For the vast majority of MHA's run, the main female ship for Ochaco was with Tsuyu Asui, her best friend. Not surprising, they're almost always paired with each other in the story. Now, this is the internet, and you can literally find fanmedia of any romantic pairing you like. It's why terms like rare pairs and crackships exist. One of those rarepairs was with antagonist Himiko Toga. There were a few, bolstered by natural "They are rivals" energym and Himiko using her ability to transform to become Ochaco a couple of times through the story. But it certainly wasn't the largest.
Then Issues 391-395 of the manga (Episodes 158/159 of the anime) hit, which details the final conflict between Ochaco and Himiko, and the "Togachako" ship absolutely skyrocketed in popularity, becoming Ochaco's far and away most popular female ship, and competing in popularity with her most popular ship with series protagonist Izuku Midoriya.
It's not hard to see why, the events that play out are extremely memorable (I'd seen the "Am I cute?" "The cutest girl in the world." scene redone in multiple fandoms before I watched MHA), and absolutely offers multiple in-roads for fans to build off of, either through artwork or fan-fiction. (It's angst. Fans absolutely desire angst, either to wallow in it, or to alleviate it. They devour it whole. Togachako is FULL of angst.)
But this means that the people who were cruising this ship before those issues basically had to make up their own foundation.
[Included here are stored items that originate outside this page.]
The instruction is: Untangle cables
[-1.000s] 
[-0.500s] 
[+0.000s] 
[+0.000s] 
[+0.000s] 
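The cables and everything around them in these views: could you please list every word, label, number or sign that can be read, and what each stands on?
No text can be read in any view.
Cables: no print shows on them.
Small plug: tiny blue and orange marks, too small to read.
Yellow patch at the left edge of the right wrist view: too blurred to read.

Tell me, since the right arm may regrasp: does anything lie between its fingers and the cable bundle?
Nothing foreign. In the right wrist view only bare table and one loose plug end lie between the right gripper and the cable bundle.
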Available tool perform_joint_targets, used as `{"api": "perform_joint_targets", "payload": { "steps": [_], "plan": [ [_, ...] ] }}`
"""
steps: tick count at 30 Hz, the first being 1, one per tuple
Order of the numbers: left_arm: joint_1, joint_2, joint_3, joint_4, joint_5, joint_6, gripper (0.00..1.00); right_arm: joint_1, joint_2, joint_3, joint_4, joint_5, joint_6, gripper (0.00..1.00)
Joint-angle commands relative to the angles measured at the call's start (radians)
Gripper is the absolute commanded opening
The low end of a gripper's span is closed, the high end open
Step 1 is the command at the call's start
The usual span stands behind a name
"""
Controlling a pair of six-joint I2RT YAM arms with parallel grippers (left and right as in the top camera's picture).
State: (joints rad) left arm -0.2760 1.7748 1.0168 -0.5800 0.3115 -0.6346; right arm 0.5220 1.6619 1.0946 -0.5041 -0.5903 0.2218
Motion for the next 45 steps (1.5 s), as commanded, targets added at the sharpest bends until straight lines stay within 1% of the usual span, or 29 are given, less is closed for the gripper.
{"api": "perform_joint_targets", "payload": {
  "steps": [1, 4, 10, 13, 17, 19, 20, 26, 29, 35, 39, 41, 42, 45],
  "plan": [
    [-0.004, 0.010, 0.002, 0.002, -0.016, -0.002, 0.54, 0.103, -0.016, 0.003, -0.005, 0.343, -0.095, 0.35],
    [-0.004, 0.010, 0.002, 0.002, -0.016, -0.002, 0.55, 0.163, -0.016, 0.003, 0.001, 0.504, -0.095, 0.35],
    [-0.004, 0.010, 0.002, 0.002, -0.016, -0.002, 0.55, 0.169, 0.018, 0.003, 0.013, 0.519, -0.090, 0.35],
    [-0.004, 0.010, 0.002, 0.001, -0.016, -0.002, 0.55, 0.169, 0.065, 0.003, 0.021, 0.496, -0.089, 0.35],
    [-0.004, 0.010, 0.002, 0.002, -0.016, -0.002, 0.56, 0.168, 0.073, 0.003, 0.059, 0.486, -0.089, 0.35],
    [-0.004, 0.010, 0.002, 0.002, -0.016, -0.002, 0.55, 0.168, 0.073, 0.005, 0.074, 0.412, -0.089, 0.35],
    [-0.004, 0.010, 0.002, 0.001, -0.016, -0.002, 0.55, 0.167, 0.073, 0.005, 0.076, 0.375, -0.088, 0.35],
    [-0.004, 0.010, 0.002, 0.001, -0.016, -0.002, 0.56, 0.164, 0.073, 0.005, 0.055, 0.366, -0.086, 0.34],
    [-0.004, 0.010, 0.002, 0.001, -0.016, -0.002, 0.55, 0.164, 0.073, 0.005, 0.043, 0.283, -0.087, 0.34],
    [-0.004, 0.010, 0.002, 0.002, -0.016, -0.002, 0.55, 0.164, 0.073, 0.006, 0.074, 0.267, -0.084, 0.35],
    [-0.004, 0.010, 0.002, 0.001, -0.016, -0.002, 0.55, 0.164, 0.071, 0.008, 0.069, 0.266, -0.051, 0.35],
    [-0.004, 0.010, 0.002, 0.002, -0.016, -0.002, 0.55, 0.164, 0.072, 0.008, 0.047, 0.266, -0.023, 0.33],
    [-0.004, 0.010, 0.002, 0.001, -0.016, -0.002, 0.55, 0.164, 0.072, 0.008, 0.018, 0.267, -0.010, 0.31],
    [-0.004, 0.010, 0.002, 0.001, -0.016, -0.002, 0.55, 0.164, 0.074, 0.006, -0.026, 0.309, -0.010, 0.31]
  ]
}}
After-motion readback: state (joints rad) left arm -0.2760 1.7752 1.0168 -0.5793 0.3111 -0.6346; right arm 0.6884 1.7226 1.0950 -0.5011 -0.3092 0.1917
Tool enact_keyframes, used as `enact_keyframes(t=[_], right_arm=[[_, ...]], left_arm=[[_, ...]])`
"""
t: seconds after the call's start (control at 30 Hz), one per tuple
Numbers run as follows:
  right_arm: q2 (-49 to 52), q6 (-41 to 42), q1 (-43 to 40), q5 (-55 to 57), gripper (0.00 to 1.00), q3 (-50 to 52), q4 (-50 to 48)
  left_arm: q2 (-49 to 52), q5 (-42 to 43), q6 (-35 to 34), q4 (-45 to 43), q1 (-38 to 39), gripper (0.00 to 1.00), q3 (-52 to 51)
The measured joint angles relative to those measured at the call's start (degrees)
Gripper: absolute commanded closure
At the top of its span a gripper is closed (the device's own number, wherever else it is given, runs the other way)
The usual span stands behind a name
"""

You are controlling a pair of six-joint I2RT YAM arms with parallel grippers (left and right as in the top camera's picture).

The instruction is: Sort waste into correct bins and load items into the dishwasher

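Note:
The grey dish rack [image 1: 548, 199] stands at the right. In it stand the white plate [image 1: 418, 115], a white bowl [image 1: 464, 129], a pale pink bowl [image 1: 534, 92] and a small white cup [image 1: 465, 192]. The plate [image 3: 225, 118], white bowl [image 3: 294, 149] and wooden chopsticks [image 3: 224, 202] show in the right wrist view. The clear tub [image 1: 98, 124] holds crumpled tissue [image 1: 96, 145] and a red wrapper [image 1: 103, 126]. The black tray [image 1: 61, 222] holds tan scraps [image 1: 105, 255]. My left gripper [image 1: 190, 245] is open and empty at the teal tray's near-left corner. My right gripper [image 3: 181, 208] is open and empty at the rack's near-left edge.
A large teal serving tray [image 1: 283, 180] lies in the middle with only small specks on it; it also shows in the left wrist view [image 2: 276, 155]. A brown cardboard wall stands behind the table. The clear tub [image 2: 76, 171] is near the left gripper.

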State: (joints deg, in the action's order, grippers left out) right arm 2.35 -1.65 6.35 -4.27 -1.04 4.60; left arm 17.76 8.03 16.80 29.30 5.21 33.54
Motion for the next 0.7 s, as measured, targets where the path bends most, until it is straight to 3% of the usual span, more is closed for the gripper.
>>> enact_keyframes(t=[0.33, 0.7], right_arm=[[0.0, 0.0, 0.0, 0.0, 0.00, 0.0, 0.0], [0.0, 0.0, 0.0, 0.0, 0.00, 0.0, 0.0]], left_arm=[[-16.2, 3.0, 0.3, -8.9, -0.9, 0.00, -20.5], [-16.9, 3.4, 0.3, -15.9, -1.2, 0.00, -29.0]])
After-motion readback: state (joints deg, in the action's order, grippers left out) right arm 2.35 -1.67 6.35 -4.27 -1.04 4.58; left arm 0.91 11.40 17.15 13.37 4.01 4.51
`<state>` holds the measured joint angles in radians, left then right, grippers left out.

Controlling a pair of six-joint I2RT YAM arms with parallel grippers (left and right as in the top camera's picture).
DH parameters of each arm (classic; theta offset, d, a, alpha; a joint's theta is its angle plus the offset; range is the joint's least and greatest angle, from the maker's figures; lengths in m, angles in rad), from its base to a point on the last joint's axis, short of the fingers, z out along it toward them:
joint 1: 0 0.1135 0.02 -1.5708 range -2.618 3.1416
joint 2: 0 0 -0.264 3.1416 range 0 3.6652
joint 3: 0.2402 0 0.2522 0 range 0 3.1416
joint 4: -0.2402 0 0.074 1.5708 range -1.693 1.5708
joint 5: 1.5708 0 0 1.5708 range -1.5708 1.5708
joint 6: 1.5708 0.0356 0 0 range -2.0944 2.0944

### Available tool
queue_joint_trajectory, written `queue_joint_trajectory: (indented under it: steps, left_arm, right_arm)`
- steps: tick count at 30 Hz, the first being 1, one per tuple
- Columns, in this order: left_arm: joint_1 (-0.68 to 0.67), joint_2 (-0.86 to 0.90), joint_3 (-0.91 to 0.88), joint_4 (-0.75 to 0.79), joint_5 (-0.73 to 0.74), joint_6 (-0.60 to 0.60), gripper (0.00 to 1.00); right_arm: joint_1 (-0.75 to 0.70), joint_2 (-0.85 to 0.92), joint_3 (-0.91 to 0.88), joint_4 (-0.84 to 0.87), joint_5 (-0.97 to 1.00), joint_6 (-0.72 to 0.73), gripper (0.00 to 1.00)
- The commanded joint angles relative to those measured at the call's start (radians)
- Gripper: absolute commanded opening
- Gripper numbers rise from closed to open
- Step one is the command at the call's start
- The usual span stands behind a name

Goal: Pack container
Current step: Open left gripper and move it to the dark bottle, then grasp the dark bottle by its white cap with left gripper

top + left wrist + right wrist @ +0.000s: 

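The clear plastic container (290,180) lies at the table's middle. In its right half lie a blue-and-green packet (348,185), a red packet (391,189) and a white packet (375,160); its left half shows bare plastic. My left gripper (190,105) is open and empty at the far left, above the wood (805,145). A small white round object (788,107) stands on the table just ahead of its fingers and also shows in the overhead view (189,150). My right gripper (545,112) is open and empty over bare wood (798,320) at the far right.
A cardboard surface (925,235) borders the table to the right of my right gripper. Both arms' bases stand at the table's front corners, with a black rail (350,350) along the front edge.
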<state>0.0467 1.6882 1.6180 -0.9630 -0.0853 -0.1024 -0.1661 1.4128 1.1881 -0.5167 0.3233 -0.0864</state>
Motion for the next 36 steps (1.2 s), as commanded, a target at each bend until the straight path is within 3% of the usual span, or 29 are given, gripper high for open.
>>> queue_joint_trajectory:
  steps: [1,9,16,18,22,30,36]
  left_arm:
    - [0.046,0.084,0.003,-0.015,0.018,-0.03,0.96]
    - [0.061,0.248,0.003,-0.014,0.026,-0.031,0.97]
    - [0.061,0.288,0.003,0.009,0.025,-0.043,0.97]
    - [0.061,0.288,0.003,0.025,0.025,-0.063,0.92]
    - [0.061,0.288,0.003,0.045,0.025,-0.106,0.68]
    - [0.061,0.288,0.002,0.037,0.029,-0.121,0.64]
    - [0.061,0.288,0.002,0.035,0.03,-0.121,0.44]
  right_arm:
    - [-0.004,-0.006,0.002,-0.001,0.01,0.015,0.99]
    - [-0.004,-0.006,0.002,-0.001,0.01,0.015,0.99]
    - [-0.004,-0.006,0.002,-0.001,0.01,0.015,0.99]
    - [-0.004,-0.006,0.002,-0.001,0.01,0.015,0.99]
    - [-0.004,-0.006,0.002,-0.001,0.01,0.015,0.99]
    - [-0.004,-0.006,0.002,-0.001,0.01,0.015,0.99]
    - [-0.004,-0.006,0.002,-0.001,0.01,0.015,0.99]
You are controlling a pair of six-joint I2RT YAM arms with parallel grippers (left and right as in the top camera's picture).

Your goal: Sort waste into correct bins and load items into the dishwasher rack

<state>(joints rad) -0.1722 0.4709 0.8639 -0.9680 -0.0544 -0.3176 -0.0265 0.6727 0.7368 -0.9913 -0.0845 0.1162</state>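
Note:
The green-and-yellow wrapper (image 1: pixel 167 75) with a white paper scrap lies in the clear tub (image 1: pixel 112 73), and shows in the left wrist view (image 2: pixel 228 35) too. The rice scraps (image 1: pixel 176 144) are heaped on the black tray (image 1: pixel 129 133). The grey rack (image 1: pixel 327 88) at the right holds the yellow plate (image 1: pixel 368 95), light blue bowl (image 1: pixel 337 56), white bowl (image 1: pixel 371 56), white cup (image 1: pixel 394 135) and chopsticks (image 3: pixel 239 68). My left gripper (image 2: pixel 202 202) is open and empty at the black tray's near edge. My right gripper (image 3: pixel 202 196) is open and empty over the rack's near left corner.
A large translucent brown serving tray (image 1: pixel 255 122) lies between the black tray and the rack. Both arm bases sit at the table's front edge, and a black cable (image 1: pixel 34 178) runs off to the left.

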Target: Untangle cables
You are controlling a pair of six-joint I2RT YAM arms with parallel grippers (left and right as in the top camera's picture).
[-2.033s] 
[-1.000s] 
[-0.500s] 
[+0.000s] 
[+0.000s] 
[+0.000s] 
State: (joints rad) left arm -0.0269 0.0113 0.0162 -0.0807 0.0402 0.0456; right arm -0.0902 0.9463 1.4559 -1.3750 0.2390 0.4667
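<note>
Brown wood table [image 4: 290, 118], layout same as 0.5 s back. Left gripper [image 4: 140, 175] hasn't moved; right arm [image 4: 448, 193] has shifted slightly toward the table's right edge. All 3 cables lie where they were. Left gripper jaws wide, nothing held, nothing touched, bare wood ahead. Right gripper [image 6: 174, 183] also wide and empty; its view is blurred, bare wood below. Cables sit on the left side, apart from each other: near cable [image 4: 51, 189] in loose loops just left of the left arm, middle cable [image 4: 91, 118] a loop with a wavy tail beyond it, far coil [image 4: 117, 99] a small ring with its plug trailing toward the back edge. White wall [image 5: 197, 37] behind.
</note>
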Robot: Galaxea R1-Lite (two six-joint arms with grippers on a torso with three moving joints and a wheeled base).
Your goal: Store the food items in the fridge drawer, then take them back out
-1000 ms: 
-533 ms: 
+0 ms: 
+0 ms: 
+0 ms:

They essentially had almost nothing to work with.
I don't know, I just find this all very interesting. How things can evolve as a piece of media starts, continues, concludes. How ideas that one minute absolutely dominate fandom discourse may vanish the next. How one major story event can radically alter fandom trajectory out of seemingly nowhere.
I dunno. Fandom archeology gets interesting when you've been hanging around the internet as long as I have.